Monday, November 5, 2012

Pondering the Electoral College

I was asked today about the electoral college [EC], and I am clearly a bit biased this week since if there is a popular vote/electoral college conflict, the EC will be favoring my preferred candidate.  But I do think that the EC, which had somewhat different aims and effects centuries ago, is not a bad thing. 

Why? Well, as a scholar of ethnic conflict, I am familiar with debates about electoral institutions and especially those that advocate vote-pooling--those that compel candidates to reach out beyond a narrow constituency.  Given the interaction of demographics and the electoral college, a candidate has to do amazingly well to win when appealing only to whites folks.  Over time, the popular vote may end up being the same way, but the electoral college combined with everything else means that states with significant diversity (Virginia, Florida, Colorado, etc) are key.  If it was just about the popular vote, then one could try to really run up the score in a few big states and ignore large swaths of the country.  Yes, there is a focus only on swing states this month, but we got these states defined as such by the interaction of demographics and the electoral college.  And these are mostly medium sized, fairly representative states, forcing the politicians to make broader, rather than narrower, appeals.  NC, Ohio, CO, Nevada, Florida are a good mix of places.  

Yes, it does have one bad effect--it makes the Secretaries of State of a few places very powerful and increases the temptation to engage in voter suppression, but I prefer the court cases to focus on a few states rather than on the entire country, which would be the case in a close popular vote, right?

Again, I am biased in this and not just because I strongly prefer Obama to Romney but also because I think appealing to a wider demographic base is better than appealing to just one group.  Better to assure the many than scare the fewer; better to be broadly representative than to be the white man's man. 

Tomorrow will be interesting, and not just about the Presidency.  The GOP may have gone so far to the right that it may have lost a shot at winning the Senate.  How cool would that be?  Very cool.  Of course, the next question will be what lessons to learn from this, and I am confident that in the short term the GOP will blame Romney, non-existent voterfraud, the media, Hurricane Sandy, but will not revisit its strategies and its appeal to a narrowing base.  Learning is not inevitable.  In a Darwinian survival of the fittest, adaptation does not have to happen.  The less fit (those with narrow appeal) can be marginalized, just as the Great Powers of the past may still exist but are no longer all that relevant (Sweden, Portugal, Spain, etc.).

1 comment:

ConCat said...

I agree. I would be curious to see how well swing states reflect national demographics (both individually and in aggregate). But, ultimately, I favor the EC -- with all its flaws -- because dismantling it will mean longer, even more brutal elections; more disenfranchisement; and even more difficulty in assessing "legitimacy." (Let's face it: the population boom makes comparing 19th and early 20th century elections to modern ones is not altogether helpful here.)

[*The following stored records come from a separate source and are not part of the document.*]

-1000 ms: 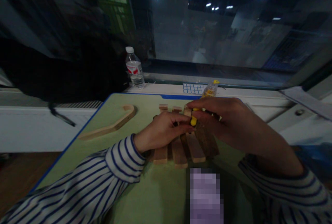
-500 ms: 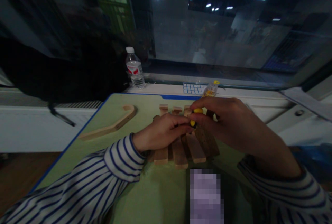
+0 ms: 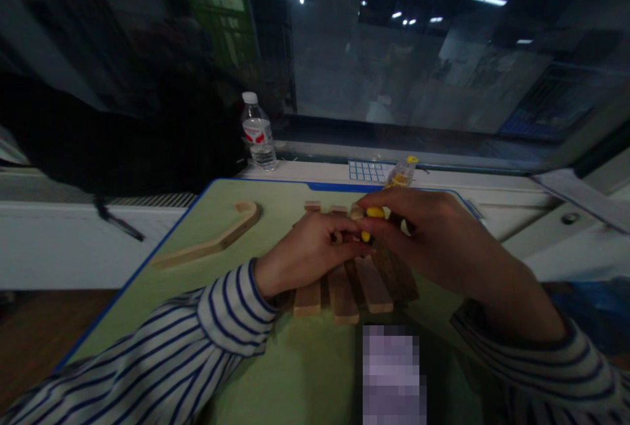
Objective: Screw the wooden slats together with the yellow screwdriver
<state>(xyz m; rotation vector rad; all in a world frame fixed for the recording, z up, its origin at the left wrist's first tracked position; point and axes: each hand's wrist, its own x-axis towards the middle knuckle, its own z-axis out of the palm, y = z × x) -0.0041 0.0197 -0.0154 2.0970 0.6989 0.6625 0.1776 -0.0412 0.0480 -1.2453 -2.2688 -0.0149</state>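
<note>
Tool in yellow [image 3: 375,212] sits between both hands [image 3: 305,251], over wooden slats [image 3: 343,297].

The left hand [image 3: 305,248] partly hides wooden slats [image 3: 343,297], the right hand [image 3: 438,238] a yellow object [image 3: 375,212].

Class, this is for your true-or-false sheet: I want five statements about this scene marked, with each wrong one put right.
1. The right hand grips a yellow object. True.
2. The bottle lies on its side. False: the bottle stands upright.
3. The left hand is over the wooden slats. True.
4. The sleeves are plain black. False: the sleeves are pale with dark stripes.
5. The curved wooden piece is held in the left hand. False: the piece lies on the table, apart from both hands.
</note>
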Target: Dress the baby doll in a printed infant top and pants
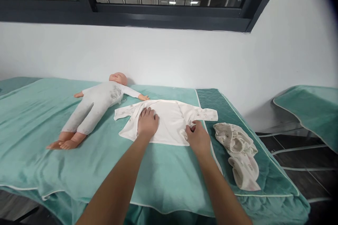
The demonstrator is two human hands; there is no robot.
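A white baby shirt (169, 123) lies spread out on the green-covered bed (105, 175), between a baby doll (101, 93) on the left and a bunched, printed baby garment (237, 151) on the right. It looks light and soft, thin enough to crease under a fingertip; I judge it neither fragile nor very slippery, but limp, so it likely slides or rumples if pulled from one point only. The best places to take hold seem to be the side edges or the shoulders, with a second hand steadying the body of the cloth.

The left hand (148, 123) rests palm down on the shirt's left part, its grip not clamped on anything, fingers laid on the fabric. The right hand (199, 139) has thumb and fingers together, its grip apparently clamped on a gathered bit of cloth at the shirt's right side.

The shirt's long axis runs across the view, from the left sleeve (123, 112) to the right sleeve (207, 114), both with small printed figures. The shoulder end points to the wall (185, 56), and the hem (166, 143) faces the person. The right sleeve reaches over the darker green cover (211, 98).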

I grew up in Ohio. It's not pretty during election season, but that has more to do with the two-year campaign season and useless FEC. I no longer vote in a swing state and I'm fine with that -- I can contribute to the PV, at a minimum, and then focus on state and local issues. Moreover, the states that become "swing" -- and how they swing -- are one way of "containing" id.pol. chaos. If a majority (51%) minority-population vote elected a president (regardless of state lines), it would be difficult for the victor to claim a credible "win" due to Four Legs Good, Two Legs Better problems. When this happens tomorrow, the EC is the shatterproof core of victory, and unhappy white men can blame stupid people in "x" state.

Personally, I'm wondering if the EC will become a way of defining legitimacy/mandate over time. Since 2000, only Obama really "decisively" won the pop. vote, and that was a battle of wits with an unarmed man. If we come to expect 51/49 (or similar) outcomes in PV, I wonder if people won't start clinging to numbers like 330 as "HE WON BIG OKAY. SUCK IT UP AND DEAL."